When you’re throwing your clothes in the wash, you probably reflexively turn on the warm cycle. The hotter the water, the cleaner the clothes, right? Not so. As we learned from io9, washing your clothes in warm water isn’t going to get them all that much cleaner than cold, and the latter is better for the environment, your wallet, and, in the long run, your wardrobe.
While hot water was once the best choice for washing clothes, over the last decade or so, companies like Proctor and Gamble have developed new detergent technology that can work as well in cold water as in warm water. (Powder detergents still typically require warm water to dissolve, though.) Some washing machine manufacturers have also come out with machines that rely largely on cold water cycles.
Washing in cold water is also better for your clothes in several ways. Some types of stains will only come out in cold water. Protein stains—like blood and sweat—will just set in further if you wash them in warm water. And warm water can cause dyes to bleed and fabric to shrink, whereas clothes washed in cold water will stay brighter and keep their size and shape for longer.
Cold water is the greener option, too. A full 90 percent of the energy required to power your washing machine goes into heating the water, according to Energy Star. Washing your laundry in cold water can prevent hundreds of pounds of carbon dioxide emissions every year.

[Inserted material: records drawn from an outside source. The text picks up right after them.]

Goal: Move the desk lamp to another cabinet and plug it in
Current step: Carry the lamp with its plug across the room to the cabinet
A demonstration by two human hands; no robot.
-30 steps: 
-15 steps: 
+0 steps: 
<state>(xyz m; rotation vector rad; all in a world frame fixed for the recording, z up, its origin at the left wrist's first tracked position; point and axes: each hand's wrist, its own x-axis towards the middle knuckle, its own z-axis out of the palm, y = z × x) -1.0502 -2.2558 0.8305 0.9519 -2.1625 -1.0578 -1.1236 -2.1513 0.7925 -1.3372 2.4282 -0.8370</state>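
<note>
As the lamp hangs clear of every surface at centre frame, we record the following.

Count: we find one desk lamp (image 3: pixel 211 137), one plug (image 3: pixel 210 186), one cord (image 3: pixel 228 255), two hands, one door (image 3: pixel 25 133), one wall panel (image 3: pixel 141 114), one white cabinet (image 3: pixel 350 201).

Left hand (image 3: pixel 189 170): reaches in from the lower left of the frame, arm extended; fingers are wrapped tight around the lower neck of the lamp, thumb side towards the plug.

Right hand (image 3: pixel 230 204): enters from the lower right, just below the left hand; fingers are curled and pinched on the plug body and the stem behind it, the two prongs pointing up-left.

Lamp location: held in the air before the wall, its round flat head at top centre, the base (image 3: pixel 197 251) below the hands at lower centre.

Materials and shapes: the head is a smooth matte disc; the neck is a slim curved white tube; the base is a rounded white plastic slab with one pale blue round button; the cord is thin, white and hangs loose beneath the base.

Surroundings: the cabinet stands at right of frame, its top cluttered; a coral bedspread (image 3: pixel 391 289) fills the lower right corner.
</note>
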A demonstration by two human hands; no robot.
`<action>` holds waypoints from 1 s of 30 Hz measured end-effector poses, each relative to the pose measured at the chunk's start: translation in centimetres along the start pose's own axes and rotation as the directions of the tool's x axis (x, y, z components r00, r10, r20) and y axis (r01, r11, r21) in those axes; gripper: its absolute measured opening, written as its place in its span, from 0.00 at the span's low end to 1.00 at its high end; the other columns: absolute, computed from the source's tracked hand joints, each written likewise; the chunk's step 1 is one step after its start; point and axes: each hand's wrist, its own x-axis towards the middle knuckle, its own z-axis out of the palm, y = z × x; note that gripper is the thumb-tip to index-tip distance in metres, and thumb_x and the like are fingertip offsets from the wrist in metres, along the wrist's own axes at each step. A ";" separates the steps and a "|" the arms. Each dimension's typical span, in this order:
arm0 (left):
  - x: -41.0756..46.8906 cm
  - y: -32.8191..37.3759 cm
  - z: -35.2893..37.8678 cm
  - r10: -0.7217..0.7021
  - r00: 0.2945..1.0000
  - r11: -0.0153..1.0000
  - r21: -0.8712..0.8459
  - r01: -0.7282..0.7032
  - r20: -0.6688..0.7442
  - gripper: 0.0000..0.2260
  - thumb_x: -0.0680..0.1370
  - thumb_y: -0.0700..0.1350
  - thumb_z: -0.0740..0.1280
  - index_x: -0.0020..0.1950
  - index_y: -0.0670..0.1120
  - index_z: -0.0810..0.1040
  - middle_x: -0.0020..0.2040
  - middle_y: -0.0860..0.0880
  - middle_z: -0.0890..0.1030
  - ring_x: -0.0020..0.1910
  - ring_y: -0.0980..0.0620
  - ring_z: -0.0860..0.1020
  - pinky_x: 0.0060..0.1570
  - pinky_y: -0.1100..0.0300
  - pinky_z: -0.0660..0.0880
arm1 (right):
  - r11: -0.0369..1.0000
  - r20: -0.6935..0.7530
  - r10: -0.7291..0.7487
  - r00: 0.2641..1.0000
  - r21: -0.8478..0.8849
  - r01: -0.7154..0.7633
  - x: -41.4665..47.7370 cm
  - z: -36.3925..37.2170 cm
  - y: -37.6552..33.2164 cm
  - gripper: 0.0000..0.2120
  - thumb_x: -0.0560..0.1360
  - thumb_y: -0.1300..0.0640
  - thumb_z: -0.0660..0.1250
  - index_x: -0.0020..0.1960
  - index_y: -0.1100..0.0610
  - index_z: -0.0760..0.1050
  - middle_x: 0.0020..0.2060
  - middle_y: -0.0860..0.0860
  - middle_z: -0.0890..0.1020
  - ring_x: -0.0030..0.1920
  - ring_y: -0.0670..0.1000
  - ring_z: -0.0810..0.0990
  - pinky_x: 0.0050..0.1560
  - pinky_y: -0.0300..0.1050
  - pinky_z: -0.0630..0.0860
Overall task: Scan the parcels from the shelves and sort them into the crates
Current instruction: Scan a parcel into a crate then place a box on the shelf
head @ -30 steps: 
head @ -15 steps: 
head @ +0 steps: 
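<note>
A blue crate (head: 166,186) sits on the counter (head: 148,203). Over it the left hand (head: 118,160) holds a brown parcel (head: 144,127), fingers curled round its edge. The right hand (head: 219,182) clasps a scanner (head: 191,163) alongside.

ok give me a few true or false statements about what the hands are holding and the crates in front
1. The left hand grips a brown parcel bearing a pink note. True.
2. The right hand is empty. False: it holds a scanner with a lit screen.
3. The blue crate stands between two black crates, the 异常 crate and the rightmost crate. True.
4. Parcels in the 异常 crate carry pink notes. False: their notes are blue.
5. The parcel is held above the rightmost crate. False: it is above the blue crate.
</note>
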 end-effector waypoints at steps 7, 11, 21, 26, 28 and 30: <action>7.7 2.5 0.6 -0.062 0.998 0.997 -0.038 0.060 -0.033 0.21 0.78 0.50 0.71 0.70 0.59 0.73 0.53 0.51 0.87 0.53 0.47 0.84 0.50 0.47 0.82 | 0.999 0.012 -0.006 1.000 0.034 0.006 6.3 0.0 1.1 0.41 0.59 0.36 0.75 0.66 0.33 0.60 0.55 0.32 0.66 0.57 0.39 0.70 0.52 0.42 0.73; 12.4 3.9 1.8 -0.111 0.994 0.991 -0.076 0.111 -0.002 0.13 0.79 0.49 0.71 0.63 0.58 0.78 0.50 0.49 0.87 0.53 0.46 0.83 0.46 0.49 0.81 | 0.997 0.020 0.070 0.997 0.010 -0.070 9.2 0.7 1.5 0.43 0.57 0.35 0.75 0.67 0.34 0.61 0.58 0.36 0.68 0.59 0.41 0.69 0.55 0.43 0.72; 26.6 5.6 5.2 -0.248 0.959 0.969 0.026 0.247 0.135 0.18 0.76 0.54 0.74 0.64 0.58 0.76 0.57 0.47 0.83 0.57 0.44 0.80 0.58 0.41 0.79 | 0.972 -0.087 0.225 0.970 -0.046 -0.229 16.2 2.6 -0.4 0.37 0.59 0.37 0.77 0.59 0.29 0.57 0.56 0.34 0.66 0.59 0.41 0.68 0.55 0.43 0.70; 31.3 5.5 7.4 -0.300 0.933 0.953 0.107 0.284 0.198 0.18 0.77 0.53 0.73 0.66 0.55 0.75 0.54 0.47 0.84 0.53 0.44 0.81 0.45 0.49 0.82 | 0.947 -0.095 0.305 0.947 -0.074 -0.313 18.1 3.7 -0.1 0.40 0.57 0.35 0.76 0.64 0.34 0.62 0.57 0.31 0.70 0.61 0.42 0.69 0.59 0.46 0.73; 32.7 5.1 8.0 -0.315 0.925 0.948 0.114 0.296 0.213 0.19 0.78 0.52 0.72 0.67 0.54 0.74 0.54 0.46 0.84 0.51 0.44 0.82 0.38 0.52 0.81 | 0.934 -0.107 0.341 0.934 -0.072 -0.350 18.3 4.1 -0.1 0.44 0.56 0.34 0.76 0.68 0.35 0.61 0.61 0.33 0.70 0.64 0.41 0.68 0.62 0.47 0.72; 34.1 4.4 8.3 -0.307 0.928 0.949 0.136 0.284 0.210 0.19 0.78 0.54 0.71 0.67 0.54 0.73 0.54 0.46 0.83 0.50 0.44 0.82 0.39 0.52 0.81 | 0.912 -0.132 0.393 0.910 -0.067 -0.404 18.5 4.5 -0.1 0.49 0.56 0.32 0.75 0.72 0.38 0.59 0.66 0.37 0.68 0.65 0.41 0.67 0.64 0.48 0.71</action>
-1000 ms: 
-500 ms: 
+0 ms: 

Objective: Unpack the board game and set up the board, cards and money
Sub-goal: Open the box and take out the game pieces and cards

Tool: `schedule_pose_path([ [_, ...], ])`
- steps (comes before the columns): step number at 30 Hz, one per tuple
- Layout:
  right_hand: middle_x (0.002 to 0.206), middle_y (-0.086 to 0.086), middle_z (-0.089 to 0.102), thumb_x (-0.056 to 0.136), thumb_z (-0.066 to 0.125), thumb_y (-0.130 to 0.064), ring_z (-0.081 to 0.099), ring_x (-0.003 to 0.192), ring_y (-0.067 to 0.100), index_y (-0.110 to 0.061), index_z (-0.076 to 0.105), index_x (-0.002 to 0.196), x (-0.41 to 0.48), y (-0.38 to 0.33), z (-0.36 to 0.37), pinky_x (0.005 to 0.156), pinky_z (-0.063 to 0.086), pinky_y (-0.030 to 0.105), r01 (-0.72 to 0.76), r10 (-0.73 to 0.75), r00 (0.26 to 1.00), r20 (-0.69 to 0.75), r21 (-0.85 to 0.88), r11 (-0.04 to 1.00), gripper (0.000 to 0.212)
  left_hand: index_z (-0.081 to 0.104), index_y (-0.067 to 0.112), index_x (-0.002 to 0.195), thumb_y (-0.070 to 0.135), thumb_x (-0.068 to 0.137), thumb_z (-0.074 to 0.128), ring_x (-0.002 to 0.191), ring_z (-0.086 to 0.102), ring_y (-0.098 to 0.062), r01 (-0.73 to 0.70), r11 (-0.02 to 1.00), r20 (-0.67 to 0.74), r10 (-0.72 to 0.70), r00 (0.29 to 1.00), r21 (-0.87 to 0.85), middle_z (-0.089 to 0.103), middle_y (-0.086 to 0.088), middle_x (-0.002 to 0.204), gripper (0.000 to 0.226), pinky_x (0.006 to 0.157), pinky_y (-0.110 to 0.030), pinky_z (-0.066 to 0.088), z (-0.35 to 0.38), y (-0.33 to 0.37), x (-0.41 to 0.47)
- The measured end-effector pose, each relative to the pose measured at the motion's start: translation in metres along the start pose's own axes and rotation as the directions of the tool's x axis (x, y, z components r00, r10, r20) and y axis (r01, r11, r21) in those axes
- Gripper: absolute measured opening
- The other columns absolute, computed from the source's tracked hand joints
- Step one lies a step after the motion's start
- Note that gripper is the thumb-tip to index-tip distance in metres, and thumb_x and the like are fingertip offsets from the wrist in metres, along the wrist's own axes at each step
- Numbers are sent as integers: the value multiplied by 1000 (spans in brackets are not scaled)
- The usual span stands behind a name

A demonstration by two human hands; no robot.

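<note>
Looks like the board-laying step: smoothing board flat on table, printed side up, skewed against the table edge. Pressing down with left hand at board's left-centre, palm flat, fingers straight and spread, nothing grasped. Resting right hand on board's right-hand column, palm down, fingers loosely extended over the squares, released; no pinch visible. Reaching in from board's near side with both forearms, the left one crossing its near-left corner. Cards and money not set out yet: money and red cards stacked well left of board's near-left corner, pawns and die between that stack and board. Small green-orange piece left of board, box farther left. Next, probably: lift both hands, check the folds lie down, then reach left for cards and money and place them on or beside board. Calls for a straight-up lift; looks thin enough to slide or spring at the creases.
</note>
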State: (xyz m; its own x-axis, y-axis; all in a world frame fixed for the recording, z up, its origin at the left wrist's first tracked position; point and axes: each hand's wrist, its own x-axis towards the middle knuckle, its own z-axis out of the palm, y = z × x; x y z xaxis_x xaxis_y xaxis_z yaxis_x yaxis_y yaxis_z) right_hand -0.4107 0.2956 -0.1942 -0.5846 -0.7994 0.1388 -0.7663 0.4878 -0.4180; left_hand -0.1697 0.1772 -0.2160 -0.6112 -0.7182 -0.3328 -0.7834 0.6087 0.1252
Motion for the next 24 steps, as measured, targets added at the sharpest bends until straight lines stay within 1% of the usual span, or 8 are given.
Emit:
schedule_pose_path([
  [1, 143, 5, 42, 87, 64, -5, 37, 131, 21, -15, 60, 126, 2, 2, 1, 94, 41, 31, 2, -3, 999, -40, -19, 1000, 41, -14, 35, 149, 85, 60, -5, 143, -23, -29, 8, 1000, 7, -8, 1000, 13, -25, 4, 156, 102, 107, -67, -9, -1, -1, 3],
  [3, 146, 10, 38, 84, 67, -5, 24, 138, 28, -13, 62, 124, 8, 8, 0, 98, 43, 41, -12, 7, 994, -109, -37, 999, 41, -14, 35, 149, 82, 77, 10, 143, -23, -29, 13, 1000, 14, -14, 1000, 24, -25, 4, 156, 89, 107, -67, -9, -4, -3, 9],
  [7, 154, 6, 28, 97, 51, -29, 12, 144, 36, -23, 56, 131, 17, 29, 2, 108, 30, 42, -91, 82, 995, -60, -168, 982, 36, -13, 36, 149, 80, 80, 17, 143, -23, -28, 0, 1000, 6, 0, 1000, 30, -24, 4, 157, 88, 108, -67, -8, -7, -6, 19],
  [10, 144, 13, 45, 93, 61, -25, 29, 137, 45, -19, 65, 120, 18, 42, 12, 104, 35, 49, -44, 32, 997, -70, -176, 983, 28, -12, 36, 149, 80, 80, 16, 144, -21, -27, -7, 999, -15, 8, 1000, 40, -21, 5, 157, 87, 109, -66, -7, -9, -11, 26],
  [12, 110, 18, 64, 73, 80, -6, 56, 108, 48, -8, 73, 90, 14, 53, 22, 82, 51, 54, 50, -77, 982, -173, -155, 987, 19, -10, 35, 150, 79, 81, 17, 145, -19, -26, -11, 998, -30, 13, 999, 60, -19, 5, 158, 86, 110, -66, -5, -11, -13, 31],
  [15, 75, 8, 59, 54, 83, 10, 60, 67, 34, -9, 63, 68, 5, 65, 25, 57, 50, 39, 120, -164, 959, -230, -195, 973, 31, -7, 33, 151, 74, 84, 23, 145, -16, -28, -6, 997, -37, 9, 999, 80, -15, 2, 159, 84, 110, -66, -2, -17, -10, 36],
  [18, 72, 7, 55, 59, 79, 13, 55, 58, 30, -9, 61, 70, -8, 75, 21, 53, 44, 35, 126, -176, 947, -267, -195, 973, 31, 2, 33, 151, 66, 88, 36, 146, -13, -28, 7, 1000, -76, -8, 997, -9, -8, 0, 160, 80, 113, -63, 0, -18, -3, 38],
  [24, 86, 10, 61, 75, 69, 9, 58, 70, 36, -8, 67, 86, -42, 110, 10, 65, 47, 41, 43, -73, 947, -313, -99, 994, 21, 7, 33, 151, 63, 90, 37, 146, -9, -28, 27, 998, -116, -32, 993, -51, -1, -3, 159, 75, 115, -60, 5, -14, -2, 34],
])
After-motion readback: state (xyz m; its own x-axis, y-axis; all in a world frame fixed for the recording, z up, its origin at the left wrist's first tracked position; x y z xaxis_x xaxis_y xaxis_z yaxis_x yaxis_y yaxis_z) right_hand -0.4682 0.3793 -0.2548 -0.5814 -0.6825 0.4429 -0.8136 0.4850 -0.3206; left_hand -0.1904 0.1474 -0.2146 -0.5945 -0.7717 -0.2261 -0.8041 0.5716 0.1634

And when you save energy, you save money. Personal finance blogger Trent Hamm of The Simple Dollar estimates that switching to cold water washes instead of warm or hot could save the average family more than $200 a year.
While some experts recommend washing truly germ-ridden items—like dirty diapers—in warm or hot water, for most clothes, cold water will work just as well. Personally, the warm water function on my washing machine is completely broken, and the cold cycle has never failed me yet, even when tackling my smelliest, most disgusting gym and gardening clothes.